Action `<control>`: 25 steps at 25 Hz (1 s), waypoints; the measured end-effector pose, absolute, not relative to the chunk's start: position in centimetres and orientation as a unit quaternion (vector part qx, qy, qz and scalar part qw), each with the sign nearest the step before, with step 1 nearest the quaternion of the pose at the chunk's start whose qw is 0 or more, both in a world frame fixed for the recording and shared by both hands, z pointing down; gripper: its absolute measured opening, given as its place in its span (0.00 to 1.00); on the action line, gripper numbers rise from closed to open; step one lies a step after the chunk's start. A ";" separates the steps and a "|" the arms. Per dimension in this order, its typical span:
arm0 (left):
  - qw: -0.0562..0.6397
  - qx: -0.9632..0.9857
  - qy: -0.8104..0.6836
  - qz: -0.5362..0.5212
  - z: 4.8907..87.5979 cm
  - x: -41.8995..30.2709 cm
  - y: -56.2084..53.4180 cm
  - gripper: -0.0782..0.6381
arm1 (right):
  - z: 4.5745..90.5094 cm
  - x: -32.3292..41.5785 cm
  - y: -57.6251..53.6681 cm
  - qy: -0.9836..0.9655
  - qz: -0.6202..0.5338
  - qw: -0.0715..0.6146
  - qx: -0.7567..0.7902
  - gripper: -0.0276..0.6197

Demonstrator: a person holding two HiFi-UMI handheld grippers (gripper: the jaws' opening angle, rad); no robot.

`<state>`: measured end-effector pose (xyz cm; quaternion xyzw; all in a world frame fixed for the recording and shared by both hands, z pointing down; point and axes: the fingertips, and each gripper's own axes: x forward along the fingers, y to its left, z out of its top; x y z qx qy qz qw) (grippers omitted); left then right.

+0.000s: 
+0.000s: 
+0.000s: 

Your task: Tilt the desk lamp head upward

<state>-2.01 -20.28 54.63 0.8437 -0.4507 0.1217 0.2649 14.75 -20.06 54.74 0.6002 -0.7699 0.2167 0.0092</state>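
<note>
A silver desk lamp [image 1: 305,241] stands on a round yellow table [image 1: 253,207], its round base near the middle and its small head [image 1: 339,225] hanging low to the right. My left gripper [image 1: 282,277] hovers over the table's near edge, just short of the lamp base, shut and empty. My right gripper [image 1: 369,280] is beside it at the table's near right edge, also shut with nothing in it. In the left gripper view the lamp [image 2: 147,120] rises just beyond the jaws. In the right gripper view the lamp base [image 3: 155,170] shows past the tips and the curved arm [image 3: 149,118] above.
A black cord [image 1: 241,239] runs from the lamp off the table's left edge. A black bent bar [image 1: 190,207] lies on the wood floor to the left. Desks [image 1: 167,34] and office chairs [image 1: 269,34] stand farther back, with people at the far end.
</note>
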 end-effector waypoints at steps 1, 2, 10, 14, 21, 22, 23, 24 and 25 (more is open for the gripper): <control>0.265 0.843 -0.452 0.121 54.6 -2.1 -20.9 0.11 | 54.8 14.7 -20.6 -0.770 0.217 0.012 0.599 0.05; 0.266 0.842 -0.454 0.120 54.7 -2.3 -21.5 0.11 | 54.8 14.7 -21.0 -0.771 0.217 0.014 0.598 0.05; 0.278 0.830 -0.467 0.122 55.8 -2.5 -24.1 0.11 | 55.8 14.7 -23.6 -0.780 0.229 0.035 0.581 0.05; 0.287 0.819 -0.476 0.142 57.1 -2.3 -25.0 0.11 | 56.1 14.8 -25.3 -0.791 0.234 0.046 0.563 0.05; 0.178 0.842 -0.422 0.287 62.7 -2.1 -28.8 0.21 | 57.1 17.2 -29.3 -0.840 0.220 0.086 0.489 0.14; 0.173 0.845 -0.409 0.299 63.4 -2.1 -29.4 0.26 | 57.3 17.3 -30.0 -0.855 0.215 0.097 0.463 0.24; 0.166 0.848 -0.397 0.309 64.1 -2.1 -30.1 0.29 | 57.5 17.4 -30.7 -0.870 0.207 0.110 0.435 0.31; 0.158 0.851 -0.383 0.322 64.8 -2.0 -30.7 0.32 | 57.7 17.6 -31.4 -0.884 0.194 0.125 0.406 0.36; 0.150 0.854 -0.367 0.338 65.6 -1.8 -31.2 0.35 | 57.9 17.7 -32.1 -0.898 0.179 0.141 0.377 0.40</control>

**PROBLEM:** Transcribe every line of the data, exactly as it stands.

**SOLUTION TO THIS TASK:**
Action `<control>`: 25 steps at 25 Hz (1 s), waypoints; the measured end-effector pose, absolute, not relative to the chunk's start: position in centimetres and orientation as a unit quaternion (vector part qx, qy, qz and scalar part qw), each with the sign nearest the step before, with step 1 nearest the quaternion of the pose at the chunk's start whose qw is 0 or more, both in a world frame fixed for the recording and shared by both hands, z pointing down; gripper: its absolute measured opening, given as its place in its span (0.00 to 1.00); on the action line, gripper numbers rise from closed to open; step one lies a step after the chunk's start. A ";" separates the steps and a "|" the arms. Per dimension in this order, its typical span:
arm0 (left):
  - qw: -0.0562..0.6397
  - qx: -0.9632..0.9857
  - qy: -0.8104..0.6836
  - qz: -0.5362..0.5212
  - z: 4.8907..87.5979 cm
  - x: -41.8995..30.2709 cm
  - y: -56.2084..53.4180 cm
  - gripper: -0.0782..0.6381
arm1 (right):
  - z: 4.5745..90.5094 cm
  - x: -32.3292..41.5785 cm
  - y: -57.6251..53.6681 cm
  - qy: -0.9836..0.9655
  - qz: -0.6202..0.5338
  - qw: -0.0715..0.6146
  - qx: -0.7567..0.7902
  - gripper: -0.0276..0.6197

Demonstrator: a person holding two HiFi-UMI handheld grippers (gripper: the jaws' opening angle, rad); no robot.

`<state>`: measured end-effector pose (xyz cm; quaternion xyzw; all in a world frame fixed for the recording and shared by both hands, z pointing down; point and axes: the fingertips, and each gripper's own axes: x forward along the fingers, y to its left, z out of its top; x y z qx qy qz qw) (grippers omitted); left then right.

+0.000s: 
+0.000s: 
+0.000s: 

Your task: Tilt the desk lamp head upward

<state>-2.01 -20.28 54.63 0.8437 -0.4507 0.1217 0.2649 14.75 -20.06 54.74 0.6002 -0.7699 0.2167 0.0092</state>
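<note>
A silver desk lamp [image 1: 305,241] stands on a round yellow table [image 1: 253,207], its round base near the middle and its small head [image 1: 339,225] hanging low to the right. My left gripper [image 1: 282,277] hovers over the table's near edge, just short of the lamp base, shut and empty. My right gripper [image 1: 369,280] is beside it at the table's near right edge, also shut with nothing in it. In the left gripper view the lamp [image 2: 147,120] rises just beyond the jaws. In the right gripper view the lamp base [image 3: 155,170] shows past the tips and the curved arm [image 3: 149,118] above.
A black cord [image 1: 241,239] runs from the lamp off the table's left edge. A black bent bar [image 1: 190,207] lies on the wood floor to the left. Desks [image 1: 167,34] and office chairs [image 1: 269,34] stand farther back, with people at the far end.
</note>
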 end-effector waypoints at steps 1, 2, 10, 14, 21, 22, 23, 24 and 25 (more is open for the gripper): <control>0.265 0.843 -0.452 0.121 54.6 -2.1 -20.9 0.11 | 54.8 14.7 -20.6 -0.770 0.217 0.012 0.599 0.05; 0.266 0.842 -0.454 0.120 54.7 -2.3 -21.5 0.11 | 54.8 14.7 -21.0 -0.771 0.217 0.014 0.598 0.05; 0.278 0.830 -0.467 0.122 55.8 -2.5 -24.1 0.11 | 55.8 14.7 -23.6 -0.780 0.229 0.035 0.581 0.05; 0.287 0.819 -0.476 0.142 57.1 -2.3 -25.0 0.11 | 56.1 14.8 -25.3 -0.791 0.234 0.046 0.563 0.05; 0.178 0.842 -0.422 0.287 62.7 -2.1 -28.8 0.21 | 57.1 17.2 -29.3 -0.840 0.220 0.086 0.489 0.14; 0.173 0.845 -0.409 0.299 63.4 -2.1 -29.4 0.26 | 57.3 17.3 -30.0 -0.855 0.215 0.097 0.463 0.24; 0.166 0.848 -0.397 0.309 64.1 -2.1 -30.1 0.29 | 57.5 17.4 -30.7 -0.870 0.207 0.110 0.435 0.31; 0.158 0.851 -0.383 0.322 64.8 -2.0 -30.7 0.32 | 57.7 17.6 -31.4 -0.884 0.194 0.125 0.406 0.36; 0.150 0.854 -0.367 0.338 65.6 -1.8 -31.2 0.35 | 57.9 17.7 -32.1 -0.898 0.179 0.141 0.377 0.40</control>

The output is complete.